Deux rangées tapissent le mur en tôle. Une rangée en haut et une autre bien au dessus, et tout est symétrique. Une rangée intitulée ‘‘Avant’’. L’autre baptisée ‘‘Après’’. Explication: ‘‘Avant’’ et ‘‘Après’’ racontent Tunis City avant et après la révolution. Des images qui interpellent, qui font mal au cœur.

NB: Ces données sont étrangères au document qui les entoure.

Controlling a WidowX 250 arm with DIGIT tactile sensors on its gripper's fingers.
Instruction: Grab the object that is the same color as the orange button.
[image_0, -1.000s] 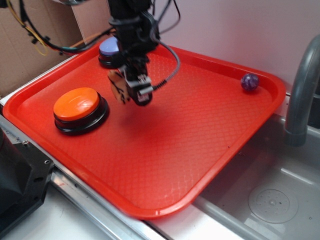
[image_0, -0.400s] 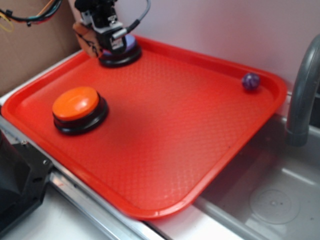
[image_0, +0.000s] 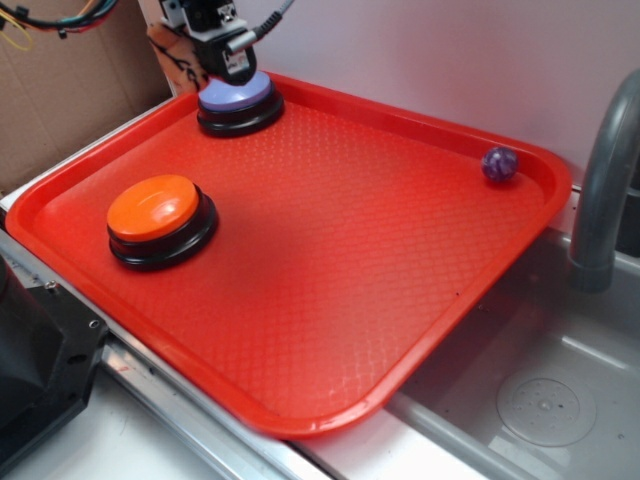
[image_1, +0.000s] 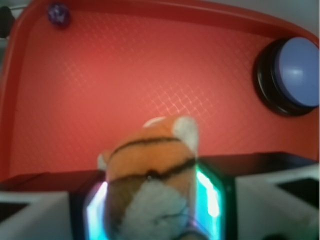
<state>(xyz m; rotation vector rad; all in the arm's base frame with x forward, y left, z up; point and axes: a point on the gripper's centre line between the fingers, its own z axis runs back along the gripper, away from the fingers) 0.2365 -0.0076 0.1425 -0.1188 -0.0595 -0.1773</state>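
A red tray fills the frame, with cardboard at upper left and a sink at lower right. At left centre sits the orange button. At the upper left edge the end effector hangs above the purple button, pinching the plush tiger between its fingers. At upper right lies the purple ball. Judging by this, the grab looks done; nothing obvious remains.

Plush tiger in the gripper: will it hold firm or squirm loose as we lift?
The plush tiger looks soft and fuzzy, so it probably squashes between the fingers rather than slipping. It seems light for its size, so it should put little strain on the gripper. Its head bulges above the pads, so it may flop slightly.
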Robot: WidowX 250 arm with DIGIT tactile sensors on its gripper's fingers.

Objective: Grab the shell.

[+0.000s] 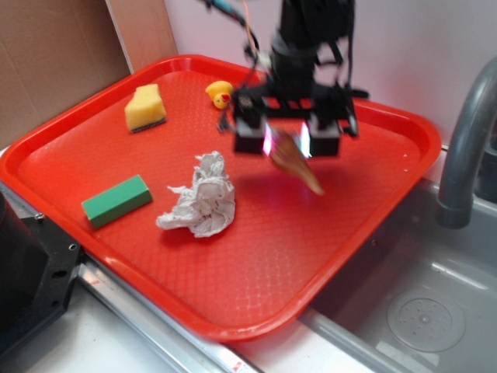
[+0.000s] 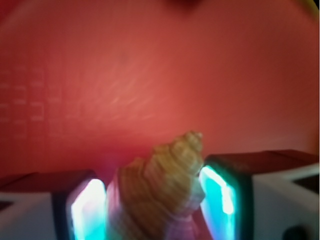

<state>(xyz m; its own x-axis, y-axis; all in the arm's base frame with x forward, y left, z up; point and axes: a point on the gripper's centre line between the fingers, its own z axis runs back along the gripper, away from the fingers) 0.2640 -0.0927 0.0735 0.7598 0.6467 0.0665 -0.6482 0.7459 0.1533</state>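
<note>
Glowing pads (image 2: 89, 212) press the shell (image 2: 162, 187) from both sides in the wrist view, so the gripper (image 1: 286, 142) is clenched on it. Seen from outside, the shell's thin point slants toward four o'clock over the red tray (image 1: 295, 256). Crumpled paper (image 1: 202, 198) lies at eight o'clock from the gripper.

The shell (image 1: 296, 158) (image 2: 162, 185) is tan with brown stripes, spiral and knobbly at its wide end, tapering to a thin point. It is clamped between the fingers (image 2: 220, 195), raised above the red tray (image 1: 311, 256), tilted with its point angled downward and to the right in the exterior view.
</note>
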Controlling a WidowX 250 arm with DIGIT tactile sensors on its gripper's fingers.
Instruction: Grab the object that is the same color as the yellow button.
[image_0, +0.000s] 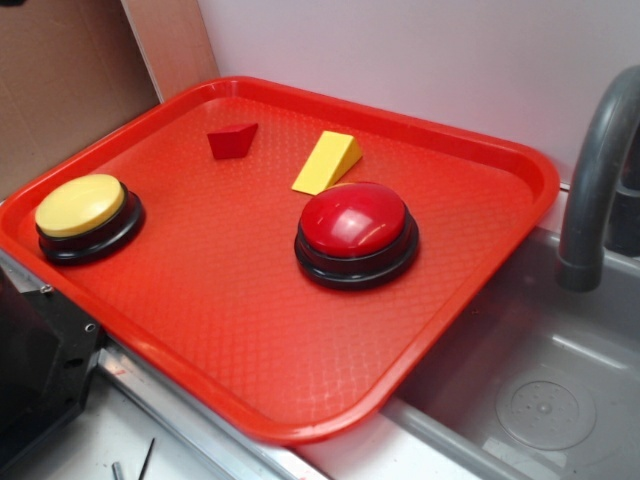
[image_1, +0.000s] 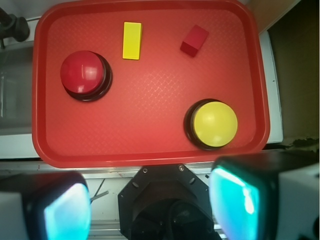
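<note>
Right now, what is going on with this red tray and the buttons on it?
A robot arm looks down from above a red plastic tray and holds nothing. Its fingers stand apart at the near edge of the wrist view. On the tray are a round yellow push button on a black base, a larger red domed button, a small red wedge block and a small yellow wedge block. The yellow wedge lies untouched beside the red button.
</note>
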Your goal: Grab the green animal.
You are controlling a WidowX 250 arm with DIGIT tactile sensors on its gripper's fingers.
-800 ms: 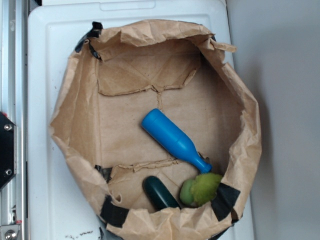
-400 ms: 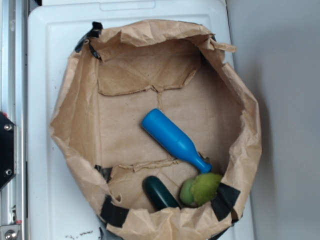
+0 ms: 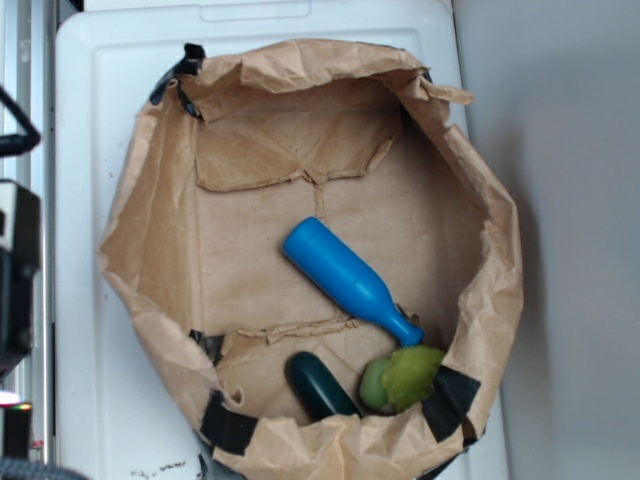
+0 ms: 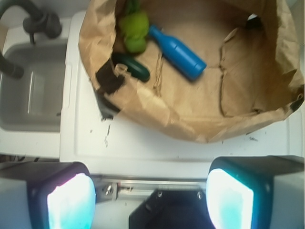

Au lendemain du 14 janvier, l'incendie a tout détruit

«La vie est faite comme ça!», commente un homme, la soixantaine sportive. Son épouse a une autre version de ce qui s’est passé à Géant. «On dirait que ces images viennent d’ailleurs et pas de chez nous. Bon maintenant, on tourne la page et on reconstruit. Nous n’avons pas le choix. Puis c’était la révolution. Il faut bien payer la liberté, pas facile, hein!», ajoute-t-elle. Ses yeux sont rivés sur un costume. Elle se tourne vers le magasin pour homme et pense dorloter son mec. «Un petit cadeau, ça va lui faire plaisir... Une réduction de 70%, ça accroche», dit-elle en nous faisant un clin d’œil tout malin.

Attrape-nigaud
Il est vrai que les magasins ouverts proposent des articles de l’année à des prix malins: un article acheté pour un autre gratuit. D’autres magasins ont préféré jouer sur les prix et ne présenter que des produits d’une autre époque. Au magasin qui vend par exemple des chaussures italiennes de renom, tout est tiré de la cave, tout est démodé et ça rappelle les godasses de papy et mamie. Et si par hasard, vous tombez sur un article qui vous plaît, la pointure n’existe pas. Ceux qui chaussent du XSSS ou de XLLL ont de fortes chances de trouver chaussures à leurs pieds.
Nous avançons dans le couloir fraîchement pavé. Tout dit que les autres boutiques se préparent pour ouvrir bientôt leurs stores. Ici, ça ne sent plus certes l’odeur du cramé. Mais il y a partout des travaux, disons les dernières retouches avant «L’ouverture prochainement». C’est ainsi indiqué sur les devantures. Entre temps, soudeurs, menuisiers, fondeurs, vitriers, tapissiers... s’affairent à un rythme effréné.


Promesses d'ouvertures imminentes

Les autres vitrines aux couleurs estivales affichent les soldes d’été, puisqu’il s’agit bien de la saison des rabais. Les gérants profitent pour se remplir les caisses un peu plus tôt et plus rapidement que prévu. Les autres n’ont qu’à reprendre à zéro et savoir comment se rattraper pour attraper et séduire les clients. «Plusieurs magasins vont ouvrir leurs portes vers le début de la deuxième quinzaine lorsque Tunis City va ouvrir le soir... Et ça va être la fête des prix», a annoncé l’un des ouvriers.  Il commence à s’attacher, lui aussi, à ce palace de la grande consommation.